_About this exercise_. Given the listing below, write out exactly the lines starting with the line that has "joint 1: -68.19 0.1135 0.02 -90" and going on through the line that has "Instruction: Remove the", both kept.

=== Section Start ===

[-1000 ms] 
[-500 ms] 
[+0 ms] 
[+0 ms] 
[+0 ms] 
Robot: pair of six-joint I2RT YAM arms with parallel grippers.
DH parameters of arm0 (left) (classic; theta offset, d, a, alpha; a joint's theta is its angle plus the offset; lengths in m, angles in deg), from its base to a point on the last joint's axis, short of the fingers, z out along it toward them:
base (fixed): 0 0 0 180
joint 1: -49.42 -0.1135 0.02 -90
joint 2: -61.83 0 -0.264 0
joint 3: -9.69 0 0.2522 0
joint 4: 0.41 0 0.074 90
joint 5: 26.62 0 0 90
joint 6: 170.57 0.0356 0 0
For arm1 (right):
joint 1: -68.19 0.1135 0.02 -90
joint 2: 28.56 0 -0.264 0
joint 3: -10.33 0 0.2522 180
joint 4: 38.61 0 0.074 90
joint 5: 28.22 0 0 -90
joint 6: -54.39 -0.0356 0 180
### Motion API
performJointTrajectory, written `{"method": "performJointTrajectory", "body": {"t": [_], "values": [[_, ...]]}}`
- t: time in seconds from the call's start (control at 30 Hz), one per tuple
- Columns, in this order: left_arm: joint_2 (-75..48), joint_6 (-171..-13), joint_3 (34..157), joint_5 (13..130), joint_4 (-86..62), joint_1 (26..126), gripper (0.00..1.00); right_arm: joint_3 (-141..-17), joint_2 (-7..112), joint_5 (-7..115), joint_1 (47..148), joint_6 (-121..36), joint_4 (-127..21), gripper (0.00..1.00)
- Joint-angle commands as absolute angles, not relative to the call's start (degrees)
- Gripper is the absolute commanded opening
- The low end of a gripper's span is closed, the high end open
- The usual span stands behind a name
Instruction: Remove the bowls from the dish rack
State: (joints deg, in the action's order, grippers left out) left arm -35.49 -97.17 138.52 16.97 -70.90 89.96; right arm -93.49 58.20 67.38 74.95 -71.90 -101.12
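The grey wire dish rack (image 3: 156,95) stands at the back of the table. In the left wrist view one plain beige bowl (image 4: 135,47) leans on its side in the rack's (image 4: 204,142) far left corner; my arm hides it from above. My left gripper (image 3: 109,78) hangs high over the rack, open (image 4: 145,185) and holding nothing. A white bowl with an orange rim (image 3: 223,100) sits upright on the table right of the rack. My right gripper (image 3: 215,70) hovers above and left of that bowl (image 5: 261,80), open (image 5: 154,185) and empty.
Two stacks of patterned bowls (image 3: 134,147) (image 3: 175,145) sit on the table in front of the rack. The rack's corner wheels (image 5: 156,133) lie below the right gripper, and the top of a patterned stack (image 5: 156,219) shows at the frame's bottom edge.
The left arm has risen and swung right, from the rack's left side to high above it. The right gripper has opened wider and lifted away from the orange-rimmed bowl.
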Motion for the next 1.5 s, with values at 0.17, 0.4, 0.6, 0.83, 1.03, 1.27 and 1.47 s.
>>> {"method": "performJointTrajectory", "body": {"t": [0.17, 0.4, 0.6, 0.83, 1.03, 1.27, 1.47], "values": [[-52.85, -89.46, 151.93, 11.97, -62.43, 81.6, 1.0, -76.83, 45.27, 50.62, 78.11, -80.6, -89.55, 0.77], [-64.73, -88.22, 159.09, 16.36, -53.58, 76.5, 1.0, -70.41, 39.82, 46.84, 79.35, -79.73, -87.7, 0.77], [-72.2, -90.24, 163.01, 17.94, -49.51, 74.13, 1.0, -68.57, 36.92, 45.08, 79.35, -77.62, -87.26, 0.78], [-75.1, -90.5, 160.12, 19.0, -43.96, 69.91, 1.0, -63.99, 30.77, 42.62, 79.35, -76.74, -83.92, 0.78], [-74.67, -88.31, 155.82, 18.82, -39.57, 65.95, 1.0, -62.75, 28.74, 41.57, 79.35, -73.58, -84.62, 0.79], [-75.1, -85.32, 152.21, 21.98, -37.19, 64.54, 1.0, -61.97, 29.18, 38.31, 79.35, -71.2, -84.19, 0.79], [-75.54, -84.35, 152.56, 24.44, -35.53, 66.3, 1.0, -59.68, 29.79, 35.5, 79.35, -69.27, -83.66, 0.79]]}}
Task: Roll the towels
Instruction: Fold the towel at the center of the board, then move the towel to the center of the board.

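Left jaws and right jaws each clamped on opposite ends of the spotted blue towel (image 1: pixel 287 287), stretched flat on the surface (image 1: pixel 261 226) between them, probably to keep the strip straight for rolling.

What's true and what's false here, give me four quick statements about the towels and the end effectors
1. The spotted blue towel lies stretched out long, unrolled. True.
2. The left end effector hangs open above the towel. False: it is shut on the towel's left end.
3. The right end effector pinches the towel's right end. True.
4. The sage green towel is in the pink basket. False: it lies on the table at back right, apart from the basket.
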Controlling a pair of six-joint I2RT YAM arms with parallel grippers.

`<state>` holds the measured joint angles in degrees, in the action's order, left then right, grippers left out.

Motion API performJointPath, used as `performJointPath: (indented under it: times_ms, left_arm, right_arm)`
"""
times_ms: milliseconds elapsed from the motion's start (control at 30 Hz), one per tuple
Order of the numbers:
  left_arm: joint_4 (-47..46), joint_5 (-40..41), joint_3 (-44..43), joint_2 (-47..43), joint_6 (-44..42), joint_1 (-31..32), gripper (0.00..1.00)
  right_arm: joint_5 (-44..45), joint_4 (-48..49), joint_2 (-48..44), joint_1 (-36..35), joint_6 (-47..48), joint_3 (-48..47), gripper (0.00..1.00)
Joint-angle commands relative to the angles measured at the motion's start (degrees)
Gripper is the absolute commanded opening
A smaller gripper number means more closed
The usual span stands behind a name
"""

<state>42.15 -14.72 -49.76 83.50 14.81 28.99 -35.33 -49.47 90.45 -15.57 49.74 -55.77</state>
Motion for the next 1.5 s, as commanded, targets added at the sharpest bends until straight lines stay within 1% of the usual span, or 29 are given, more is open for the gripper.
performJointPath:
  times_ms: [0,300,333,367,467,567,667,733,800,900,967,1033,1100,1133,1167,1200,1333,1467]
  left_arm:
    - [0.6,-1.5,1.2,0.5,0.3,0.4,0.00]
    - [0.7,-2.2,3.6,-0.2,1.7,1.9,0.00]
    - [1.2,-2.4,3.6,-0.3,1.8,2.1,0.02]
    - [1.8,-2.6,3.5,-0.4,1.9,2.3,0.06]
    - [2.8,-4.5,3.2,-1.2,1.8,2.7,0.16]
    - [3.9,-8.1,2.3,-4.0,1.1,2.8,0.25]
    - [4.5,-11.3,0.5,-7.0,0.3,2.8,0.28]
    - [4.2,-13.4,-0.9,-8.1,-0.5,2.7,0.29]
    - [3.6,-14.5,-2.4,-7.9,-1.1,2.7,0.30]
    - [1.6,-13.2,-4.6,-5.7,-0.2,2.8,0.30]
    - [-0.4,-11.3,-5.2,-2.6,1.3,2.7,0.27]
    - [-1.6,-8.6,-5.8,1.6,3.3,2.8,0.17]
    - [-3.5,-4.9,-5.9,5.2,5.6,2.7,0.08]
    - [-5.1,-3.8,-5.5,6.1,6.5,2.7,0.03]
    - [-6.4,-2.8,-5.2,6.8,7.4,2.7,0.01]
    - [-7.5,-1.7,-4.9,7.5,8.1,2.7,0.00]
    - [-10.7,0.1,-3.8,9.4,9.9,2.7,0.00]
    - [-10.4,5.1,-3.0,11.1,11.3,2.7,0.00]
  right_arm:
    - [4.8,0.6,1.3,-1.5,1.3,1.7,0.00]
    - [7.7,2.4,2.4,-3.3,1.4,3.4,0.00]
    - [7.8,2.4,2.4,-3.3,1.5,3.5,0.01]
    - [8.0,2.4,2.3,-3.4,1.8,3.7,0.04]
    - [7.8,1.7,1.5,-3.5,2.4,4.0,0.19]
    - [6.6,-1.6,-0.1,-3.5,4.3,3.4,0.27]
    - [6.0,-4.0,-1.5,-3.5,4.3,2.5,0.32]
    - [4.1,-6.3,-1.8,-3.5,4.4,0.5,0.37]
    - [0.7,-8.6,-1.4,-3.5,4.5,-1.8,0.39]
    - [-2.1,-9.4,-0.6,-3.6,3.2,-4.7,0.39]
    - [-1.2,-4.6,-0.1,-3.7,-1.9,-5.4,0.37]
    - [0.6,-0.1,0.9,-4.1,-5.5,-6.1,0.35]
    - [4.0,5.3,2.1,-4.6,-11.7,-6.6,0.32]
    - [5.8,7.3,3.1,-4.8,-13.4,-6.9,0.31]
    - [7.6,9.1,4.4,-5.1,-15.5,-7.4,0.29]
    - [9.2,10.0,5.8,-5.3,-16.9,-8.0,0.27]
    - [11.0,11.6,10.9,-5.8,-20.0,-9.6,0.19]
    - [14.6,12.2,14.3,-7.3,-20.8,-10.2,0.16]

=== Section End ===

_Your response_.
joint 1: -68.19 0.1135 0.02 -90
joint 2: 28.56 0 -0.264 0
joint 3: -10.33 0 0.2522 180
joint 4: 38.61 0 0.074 90
joint 5: 28.22 0 0 -90
joint 6: -54.39 -0.0356 0 180
### Motion API
performJointTrajectory, written `{"method": "performJointTrajectory", "body": {"t": [_], "values": [[_, ...]]}}`
- t: time in seconds from the call's start (control at 30 Hz), one per tuple
- Columns, in this order: left_arm: joint_2 (-75..48), joint_6 (-171..-13), joint_3 (34..157), joint_5 (13..130), joint_4 (-86..62), joint_1 (26..126), gripper (0.00..1.00); right_arm: joint_3 (-141..-17), joint_2 (-7..112), joint_5 (-7..115), joint_1 (47..148), joint_6 (-121..36), joint_4 (-127..21), gripper (0.00..1.00)
- Joint-angle commands as absolute angles, not relative to the call's start (degrees)
- Gripper is the absolute commanded opening
- The low end of a gripper's span is closed, the high end open
- The usual span stands behind a name
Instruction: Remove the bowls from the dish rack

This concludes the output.